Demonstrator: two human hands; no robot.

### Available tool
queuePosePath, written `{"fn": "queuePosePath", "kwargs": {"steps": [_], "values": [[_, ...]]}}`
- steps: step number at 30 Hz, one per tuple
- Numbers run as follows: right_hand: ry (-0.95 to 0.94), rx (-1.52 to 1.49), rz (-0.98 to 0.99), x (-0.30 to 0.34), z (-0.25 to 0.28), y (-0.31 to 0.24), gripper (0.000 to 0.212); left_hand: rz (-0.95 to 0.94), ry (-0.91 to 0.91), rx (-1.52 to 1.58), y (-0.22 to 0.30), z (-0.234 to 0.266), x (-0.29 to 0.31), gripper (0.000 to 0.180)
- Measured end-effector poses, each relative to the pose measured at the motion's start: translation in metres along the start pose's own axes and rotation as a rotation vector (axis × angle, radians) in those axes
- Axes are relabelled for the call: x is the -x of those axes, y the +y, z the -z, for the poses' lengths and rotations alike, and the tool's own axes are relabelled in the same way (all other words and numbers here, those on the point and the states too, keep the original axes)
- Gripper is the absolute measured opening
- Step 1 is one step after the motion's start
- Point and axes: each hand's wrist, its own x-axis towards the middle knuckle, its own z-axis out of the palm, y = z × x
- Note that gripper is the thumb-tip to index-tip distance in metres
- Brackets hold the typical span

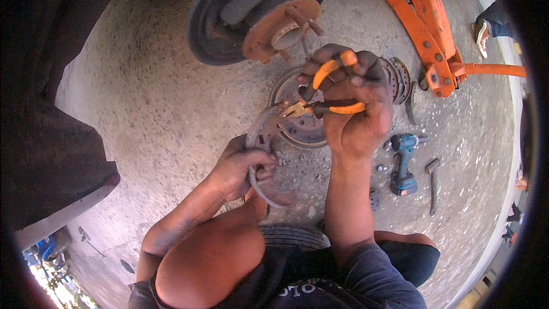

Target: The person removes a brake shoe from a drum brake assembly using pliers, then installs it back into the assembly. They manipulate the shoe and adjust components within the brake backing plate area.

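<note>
My left hand [243, 169] is closed around a curved grey brake shoe [255, 137], its thumb across the inner web. In my right hand [360, 100] is a pair of pliers [327, 72] with orange-and-black handles, spread apart. The pliers' jaws [294, 110] are at the upper end of the brake shoe; whether they grip a part there I cannot tell. Beyond my hands is a rusty wheel hub [269, 40] with studs, in front of a dark backing plate [200, 28]. A round brake drum [286, 129] lies on the ground, partly hidden behind the pliers and right hand.
An orange jack [434, 51] stands at the far right. A teal cordless impact driver [404, 163] and a metal wrench [433, 186] lie to the right. More brake shoes [403, 80] rest beside the drum. A tyre [291, 237] is between my legs. Another person's shoe [482, 39] shows.
</note>
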Motion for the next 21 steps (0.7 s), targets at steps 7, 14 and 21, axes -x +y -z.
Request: {"fn": "queuePosePath", "kwargs": {"steps": [7, 14, 21], "values": [[-0.025, -0.019, 0.098, 0.003, 0.003, -0.003, 0.044, 0.071, 0.006, 0.111, 0.002, 0.005, -0.001, 0.017], [0.010, -0.009, 0.107, 0.008, -0.003, -0.003, 0.042, 0.039, 0.025, 0.083, 0.005, -0.007, 0.004, 0.016], [0.001, 0.100, 0.125, 0.014, -0.021, -0.005, 0.047, 0.005, 0.057, 0.044, 0.006, -0.015, 0.007, 0.018]]}}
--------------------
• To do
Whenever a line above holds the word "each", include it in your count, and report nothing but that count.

• Task answer
2